[GIVEN INFORMATION]

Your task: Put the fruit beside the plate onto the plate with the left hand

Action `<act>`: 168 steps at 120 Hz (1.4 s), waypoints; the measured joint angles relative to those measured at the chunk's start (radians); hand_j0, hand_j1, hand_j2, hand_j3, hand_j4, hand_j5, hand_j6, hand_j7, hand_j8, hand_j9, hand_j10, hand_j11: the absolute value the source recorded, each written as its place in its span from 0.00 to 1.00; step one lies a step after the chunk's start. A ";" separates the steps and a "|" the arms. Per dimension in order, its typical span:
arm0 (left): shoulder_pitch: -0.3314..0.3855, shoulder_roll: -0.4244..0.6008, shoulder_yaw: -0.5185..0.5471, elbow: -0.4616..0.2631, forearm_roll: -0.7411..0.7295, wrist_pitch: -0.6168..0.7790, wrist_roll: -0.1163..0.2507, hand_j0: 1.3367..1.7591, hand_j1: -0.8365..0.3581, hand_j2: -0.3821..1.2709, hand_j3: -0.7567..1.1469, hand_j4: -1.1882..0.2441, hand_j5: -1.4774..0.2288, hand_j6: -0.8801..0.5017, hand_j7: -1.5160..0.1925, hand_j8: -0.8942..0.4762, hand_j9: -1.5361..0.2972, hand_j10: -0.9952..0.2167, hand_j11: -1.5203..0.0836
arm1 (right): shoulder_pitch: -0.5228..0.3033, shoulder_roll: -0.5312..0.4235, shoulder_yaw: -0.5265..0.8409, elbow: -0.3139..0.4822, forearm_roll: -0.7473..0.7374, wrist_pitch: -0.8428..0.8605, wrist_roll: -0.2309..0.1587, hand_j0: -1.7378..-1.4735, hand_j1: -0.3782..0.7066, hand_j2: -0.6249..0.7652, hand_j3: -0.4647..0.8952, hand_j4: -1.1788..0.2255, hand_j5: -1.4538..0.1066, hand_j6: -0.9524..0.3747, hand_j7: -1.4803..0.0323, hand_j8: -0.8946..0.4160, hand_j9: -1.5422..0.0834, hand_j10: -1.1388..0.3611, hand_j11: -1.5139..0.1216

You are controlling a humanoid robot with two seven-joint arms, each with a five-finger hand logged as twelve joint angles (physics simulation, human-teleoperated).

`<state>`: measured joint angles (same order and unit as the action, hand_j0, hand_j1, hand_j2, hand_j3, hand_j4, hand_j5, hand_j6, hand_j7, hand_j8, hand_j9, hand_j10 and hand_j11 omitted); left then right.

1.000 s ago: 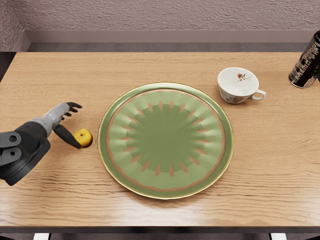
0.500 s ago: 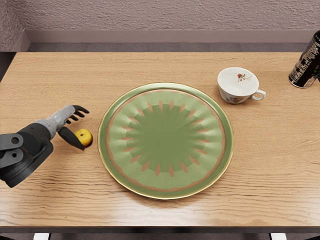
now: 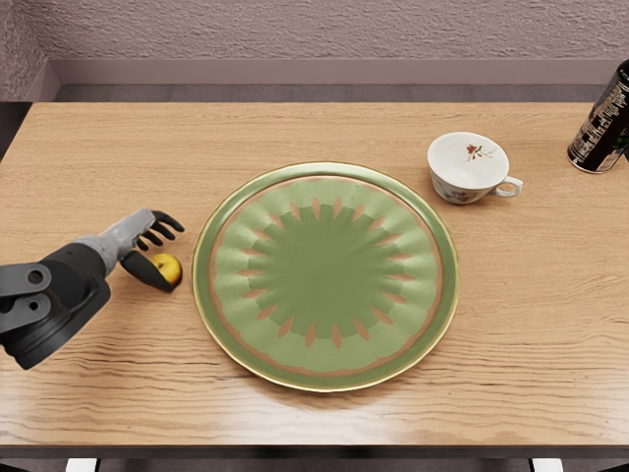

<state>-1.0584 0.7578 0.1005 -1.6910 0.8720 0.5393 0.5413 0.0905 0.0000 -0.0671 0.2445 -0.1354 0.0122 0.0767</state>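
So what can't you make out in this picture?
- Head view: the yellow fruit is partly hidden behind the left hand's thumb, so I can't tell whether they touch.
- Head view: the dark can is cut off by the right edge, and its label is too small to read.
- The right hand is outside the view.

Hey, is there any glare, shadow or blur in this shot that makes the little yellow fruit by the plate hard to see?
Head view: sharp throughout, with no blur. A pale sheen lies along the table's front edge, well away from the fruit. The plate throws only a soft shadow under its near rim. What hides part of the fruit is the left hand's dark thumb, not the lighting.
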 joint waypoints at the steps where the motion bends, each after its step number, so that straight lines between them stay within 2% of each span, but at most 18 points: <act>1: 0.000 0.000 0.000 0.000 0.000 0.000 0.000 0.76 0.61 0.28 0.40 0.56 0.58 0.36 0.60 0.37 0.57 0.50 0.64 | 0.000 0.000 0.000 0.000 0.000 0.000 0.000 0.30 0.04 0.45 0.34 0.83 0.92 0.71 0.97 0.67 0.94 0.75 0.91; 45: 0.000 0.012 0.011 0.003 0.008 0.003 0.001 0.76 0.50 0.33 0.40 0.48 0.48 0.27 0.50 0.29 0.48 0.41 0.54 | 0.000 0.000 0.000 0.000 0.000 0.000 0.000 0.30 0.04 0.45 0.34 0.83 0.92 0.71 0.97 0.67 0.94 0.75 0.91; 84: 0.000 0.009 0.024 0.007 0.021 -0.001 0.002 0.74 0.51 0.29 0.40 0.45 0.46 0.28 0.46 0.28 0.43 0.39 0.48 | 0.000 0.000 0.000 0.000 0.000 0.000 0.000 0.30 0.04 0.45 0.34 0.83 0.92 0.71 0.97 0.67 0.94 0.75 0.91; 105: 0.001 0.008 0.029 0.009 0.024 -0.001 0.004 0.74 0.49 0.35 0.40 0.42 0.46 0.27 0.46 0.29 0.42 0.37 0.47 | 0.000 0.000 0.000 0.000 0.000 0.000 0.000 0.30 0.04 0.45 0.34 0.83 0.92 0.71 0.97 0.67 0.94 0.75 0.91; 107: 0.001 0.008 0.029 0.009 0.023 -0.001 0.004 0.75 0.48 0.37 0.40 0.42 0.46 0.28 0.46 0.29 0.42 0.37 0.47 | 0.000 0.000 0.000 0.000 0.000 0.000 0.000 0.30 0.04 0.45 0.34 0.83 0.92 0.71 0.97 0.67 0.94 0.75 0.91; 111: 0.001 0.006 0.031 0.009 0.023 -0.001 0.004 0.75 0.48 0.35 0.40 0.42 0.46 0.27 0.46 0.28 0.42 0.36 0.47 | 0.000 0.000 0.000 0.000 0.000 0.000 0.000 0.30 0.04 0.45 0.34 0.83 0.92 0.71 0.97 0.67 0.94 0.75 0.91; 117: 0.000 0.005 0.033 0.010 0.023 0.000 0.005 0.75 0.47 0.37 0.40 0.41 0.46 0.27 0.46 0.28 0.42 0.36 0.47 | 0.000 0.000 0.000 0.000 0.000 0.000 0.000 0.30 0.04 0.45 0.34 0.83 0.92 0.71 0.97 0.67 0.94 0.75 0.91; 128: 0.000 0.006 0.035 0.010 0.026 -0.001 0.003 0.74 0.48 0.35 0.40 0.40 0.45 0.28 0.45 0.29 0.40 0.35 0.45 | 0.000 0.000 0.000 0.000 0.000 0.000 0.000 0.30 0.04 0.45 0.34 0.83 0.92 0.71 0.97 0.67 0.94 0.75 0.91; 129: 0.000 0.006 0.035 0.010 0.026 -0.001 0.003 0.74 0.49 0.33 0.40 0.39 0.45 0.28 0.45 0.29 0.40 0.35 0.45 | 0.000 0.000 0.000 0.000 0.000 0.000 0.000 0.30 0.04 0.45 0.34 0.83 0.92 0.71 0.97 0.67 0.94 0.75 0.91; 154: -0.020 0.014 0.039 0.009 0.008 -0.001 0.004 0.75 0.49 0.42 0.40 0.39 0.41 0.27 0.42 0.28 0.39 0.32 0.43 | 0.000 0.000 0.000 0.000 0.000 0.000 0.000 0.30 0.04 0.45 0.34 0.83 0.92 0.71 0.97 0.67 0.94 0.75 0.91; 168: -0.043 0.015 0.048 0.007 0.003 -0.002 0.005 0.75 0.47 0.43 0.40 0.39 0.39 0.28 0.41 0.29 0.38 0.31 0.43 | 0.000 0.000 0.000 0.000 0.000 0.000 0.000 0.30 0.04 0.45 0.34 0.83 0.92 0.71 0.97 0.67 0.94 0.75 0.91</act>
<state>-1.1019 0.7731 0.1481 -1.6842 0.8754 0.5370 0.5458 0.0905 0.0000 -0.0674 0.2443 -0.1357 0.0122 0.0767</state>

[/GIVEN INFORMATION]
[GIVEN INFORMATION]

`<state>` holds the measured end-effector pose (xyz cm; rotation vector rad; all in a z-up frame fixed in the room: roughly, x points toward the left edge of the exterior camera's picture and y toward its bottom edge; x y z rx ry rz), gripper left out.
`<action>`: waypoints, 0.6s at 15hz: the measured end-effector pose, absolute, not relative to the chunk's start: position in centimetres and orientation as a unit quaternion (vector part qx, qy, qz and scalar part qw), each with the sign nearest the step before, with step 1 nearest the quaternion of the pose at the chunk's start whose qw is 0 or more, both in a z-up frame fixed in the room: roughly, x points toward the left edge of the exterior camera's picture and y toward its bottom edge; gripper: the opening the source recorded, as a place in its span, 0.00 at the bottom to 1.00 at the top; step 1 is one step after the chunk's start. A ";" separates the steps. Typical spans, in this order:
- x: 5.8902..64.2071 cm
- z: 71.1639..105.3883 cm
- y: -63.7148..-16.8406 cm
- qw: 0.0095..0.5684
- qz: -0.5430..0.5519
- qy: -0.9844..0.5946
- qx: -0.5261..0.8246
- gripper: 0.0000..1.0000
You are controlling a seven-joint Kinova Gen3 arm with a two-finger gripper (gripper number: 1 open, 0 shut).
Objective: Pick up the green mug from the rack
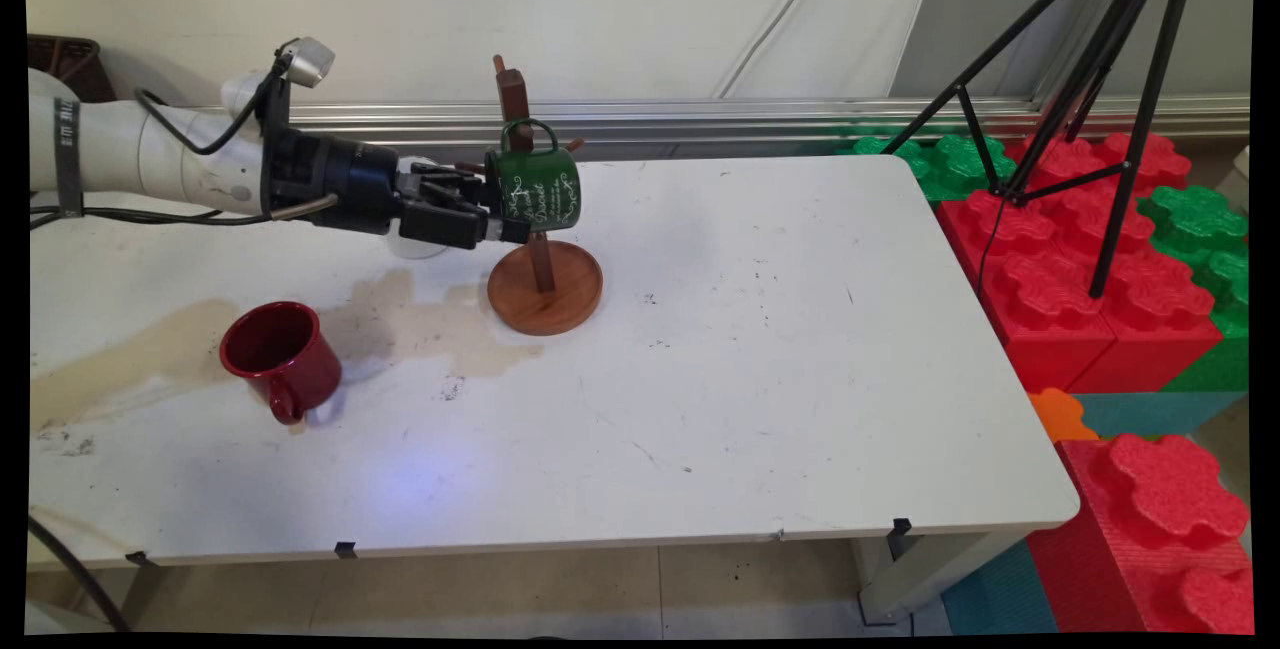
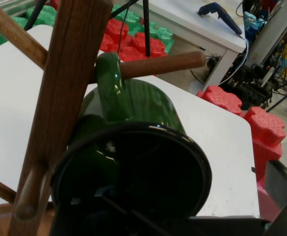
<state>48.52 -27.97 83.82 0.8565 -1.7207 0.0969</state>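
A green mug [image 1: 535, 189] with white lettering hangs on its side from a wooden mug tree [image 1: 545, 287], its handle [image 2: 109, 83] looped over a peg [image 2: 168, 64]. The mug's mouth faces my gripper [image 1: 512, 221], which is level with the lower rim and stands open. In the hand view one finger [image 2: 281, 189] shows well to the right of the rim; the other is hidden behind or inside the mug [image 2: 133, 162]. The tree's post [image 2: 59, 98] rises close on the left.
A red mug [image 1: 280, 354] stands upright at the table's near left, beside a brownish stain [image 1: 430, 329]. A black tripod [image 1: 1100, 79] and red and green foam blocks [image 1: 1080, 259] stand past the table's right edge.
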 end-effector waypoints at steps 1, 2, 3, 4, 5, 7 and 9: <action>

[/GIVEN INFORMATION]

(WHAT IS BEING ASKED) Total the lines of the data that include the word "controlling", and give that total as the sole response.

(RESPONSE) 2